Hendren Andrae for respondent.

(1) Plaintiff made a submissible case because he was an invitee at the time and place of his injury. Kennedy v. Phillips, 319 Mo. 573, 5 S.W.2d 33; Glaser v. Rothschild, 221 Mo. 180, 120 S.W. 1; Porchey v. Kelling, 353 Mo. 1034, 185 S.W.2d 820; Evans v. Sears, Roebuck Co., 104 S.W.2d 1035; 38 Am. Jur. 796; 20 A.L.R. 1138; Carraway v. Long, 7 Mo. App. 595; English v. Sahlender, 47 S.W.2d 150; Clopp v. Mear, 134 Pa. 203, 19 A. 504; Downing v. Bank, 192 Iowa 1250, 184 N.W. 722. (2) Plaintiff made a submissible case because defendant was negligent in the manner of his maintenance of his elevator shaft and this negligence was the direct and proximate cause of plaintiff's injuries. Glaser v. Rothschild, 221 Mo. 180, 120 S.W. 1; State ex rel. v. Haid, 51 S.W.2d 1015; Welch v. McAllister, 15 Mo. App. 492; English v. Sahlender, 47 S.W.2d 150; Fox v. Jobbing House, 32 S.W.2d 130. (3) Plaintiff was not contributorily negligent as a matter of law. Geninazza v. Storage Co., 252 S.W. 417; State ex rel. v. Haid, 51 S.W.2d 1015; Rhodius v. Johnson, 24 Ind. App. 401, 56 N.E. 942; Engel v. Smith, 82 Mich. 1, 46 N.E. 21; English v. Sahlender, 47 S.W.2d 150; Cox v. Bondurant, 220 Mo. App. 948, 7 S.W.2d 403. (4) The order of the trial court in granting plaintiff a new trial because the verdict was against the weight of the evidence was not an abuse of discretion and should be upheld. Cullison v. Wells, 317 Mo. 880, 297 S.W. 370; Sawyer v. Winterholder, 195 S.W.2d 659; Civil Code of Missouri, Mo. R.S.A. Sec. 847.115; Castorina v. Herrmann, 340 Mo. 1026, 104 S.W.2d 297; Tabler v. Perry, 337 Mo. 154, 85 S.W.2d 471; Reid v. Ins. Co., 58 Mo. 421.

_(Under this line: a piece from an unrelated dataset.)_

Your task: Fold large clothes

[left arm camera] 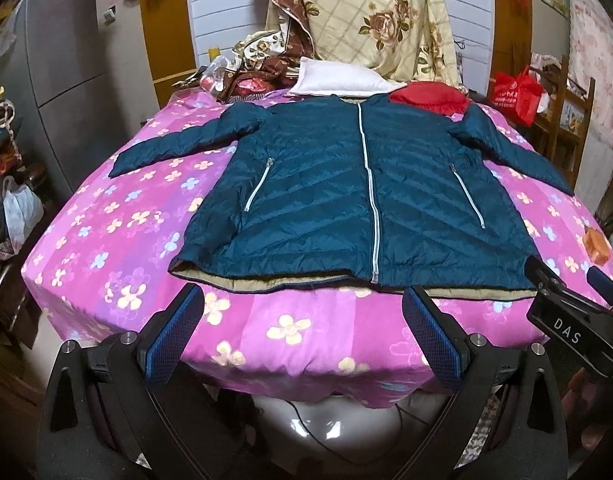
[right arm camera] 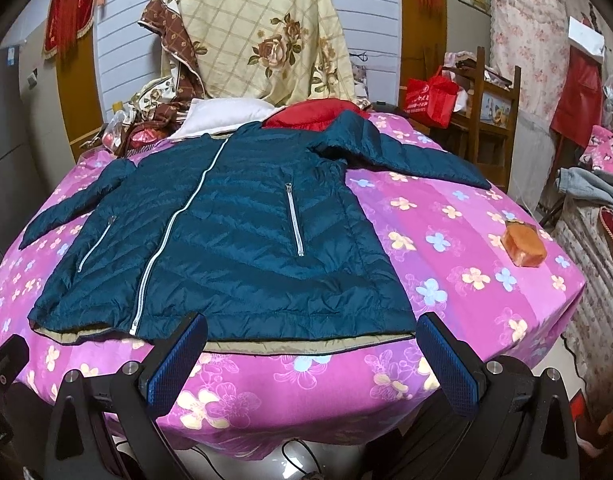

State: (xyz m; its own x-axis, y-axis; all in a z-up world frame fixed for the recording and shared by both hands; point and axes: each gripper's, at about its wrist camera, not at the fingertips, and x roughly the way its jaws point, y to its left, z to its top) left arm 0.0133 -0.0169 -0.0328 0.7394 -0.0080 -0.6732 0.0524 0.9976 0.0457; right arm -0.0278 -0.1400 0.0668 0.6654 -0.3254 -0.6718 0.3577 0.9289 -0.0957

Action for $15,000 damages for personal injury sustained by plaintiff in falling into an elevator shaft at the rear end of defendant's store. The jury returned a verdict for defendant, but the trial court upon motion granted a new trial upon the specified ground the verdict was against the weight of the evidence. Defendant has appealed.

Plaintiff alleged negligence of defendant, the occupant of a building and proprietor of a store, in the maintenance of the elevator shaft in the rear end of his store, (1) without having the shaft marked or identified as such; (2) without maintaining locks on the shaft doors; (3) without warning the public (and particularly plaintiff) of the condition; (4) in close proximity to a similar door, a regular entrance to the store, without any guard rails or other equipment to prevent the public from walking into the shaft; and (5) without having the shaft lighted — by reason of which negligence, it was alleged, plaintiff, a business invitee, believing he was using an entrance provided for the public, walked into and fell to the bottom of the shaft and was injured.

Defendant by answer raised the general issues, and set forth affirmatively plaintiff's contributory negligence in failing to watch where he was going and in walking into an elevator shaft when, by the exercise of ordinary care, he would have discovered the danger.

Defendant-appellant contends that, in the circumstances shown in evidence, plaintiff was a licensee, not an invitee, and defendant owed plaintiff no duty to exercise due care. It is urged there was no substantial evidence introduced tending to show defendant had invited the public to approach his store through the rear door; but, should it be held otherwise, nevertheless, defendant says, it was not shown the elevator doors were in such close proximity and similarity of appearance to the rear entrance to the store as to demonstrate defendant's negligence, in the circumstances, or to justify plaintiff's mistake in entering the elevator doors. And defendant-appellant also contends plaintiff's own testimony shows he was contributorily negligent as a matter of law. Consequently, defendant-appellant urges, the trial court should have sustained defendant's motion for a directed verdict, and the trial court's action in granting the new trial was erroneous.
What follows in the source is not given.